The Canon EOS M5. So much to love, but…

This is a camera I was looking forward to – a camera I was looking forward to very much.  As you may have noticed from reading my other articles, I have a particular passion for Canon Mirrorless cameras. I loved the EOS M3 even though it was flawed.  And as soon as I heard about the EOS M5 I knew that I would need to get one.

But first I hit a slight problem. I was going to Myanmar, and I really, really wanted a new travel camera before I went. Several coincidental things happened and I ended up taking a Sony A7RII – a superb full-frame Sony mirrorless camera.  One of the main reasons I had been trying to avoid temptation in going down the Sony MILC route was that I knew, if I started doing that, I’d have to start buying Sony FE lenses as well as Canon Lenses. I even gave away my old Sony A6000 to avoid just this problem. And an addiction to lenses for a single system is dangerous enough.  So. Six months later I have managed to avoid buying all but four of the Sony FE lenses, and I will no doubt talk about the issues with those in a later article. Oh, and I reclaimed the A6000 (temporarily) too.

2017 creeps around and I’m thinking again and again about the EOS M5.  I am also sorely tempted by an offer to convert my EOS M3 to full-spectrum.  I like my infra-red converted EOS 1100D, it produces great shots, but it’s a real pain to use outdoors in sunlight because you can’t preview the infra-red image through the viewfinder. This is one thing that mirrorless cameras with an EVF are ideally suited for.  So my plan was to buy the M5 and send the M3 in for conversion, figuring that clearly in every way the M5 is going to be a better camera than the M3.

This article isn’t going to list all the features of the M5. You’ve already read the articles that tell you this. You’ve read the reviews where a reviewer has been playing with it for 30 minutes and then has to write three pages. You’ve read the reviews where some “independent” reviewer has been given one for free by Canon and strangely enough loves it.

I bought this camera with my hard earned money. And I switch from loving it to hating it every single time I use it.

First of all, let’s list the things I really love about it.

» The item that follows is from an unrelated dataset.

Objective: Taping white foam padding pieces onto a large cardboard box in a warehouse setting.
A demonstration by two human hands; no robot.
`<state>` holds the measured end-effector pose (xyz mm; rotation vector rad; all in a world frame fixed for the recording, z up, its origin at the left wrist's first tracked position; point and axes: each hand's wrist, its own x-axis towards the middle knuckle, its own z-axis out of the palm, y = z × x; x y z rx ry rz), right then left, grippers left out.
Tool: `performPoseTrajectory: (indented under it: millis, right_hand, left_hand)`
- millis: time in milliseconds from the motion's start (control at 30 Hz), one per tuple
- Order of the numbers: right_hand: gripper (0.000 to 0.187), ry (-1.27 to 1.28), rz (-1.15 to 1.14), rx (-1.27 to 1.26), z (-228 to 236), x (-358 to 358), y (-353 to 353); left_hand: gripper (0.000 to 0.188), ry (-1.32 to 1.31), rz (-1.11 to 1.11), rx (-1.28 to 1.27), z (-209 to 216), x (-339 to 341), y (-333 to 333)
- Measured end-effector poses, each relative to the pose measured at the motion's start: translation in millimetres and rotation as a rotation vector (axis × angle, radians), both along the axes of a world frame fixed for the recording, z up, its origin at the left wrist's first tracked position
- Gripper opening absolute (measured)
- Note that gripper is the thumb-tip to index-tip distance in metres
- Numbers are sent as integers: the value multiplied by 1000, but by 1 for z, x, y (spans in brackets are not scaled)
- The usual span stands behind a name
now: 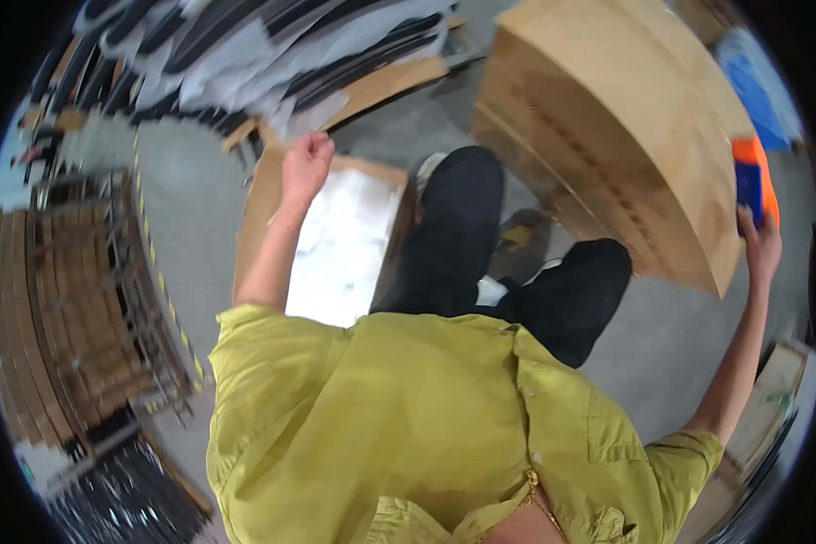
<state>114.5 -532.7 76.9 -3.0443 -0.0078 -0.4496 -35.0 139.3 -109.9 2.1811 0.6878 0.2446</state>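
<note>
Worker between two cartons, blue-and-orange object in the right hand

Left hand [308, 163]: upper left of centre, fingers curled together in a loose fist; whether anything small is inside cannot be told. It appears above the upper end of the low carton [252, 213], depth unclear.

Right hand [763, 240]: right edge of frame, fingers closed on the lower end of the blue-and-orange object [750, 186], which stands out just beside the large carton's right edge; contact with it cannot be told.

Low carton: left of centre, brown rim, white contents [344, 245]; right side close to the dark-trousered legs [453, 227].

Large carton [626, 118]: upper right, brown, lowest corner pointing down near the right forearm.

Floor [190, 172]: grey; an open lane at left between low carton and stacked brown boards [72, 308], edged by a yellow-and-black line [154, 254]; a further open patch right of the knees, below the large carton. Room between legs and low carton is narrow.

Upper left: long dark pieces [218, 36] with white sheeting, their lower ends near the left hand.

Lower left: shiny black-wrapped bundle [122, 494].
</note>
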Motion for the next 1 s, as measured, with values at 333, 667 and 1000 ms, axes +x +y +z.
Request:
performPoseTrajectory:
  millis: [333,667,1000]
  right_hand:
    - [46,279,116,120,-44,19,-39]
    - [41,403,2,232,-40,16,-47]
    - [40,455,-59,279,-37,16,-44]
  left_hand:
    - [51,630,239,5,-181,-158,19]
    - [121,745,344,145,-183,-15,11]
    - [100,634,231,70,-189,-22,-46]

  1. Focus speed.   It’s by far the fastest focusing Canon Mirrorless camera ever. The DPAF (Dual-Pixel Autofocus) system inherited from the Canon 80D clearly brings a whole new world of focus speed and quality to the EOS lineup. One could argue that Canon shouldn’t have even bothered with previous cameras and waited for this before starting with mirrorless. But then one could easily say that the three-year-old Sony A6000 still focuses faster than the M5, and they’d be right.   But that’s really picking hairs. The focusing on this is absolutely fast enough for almost everything.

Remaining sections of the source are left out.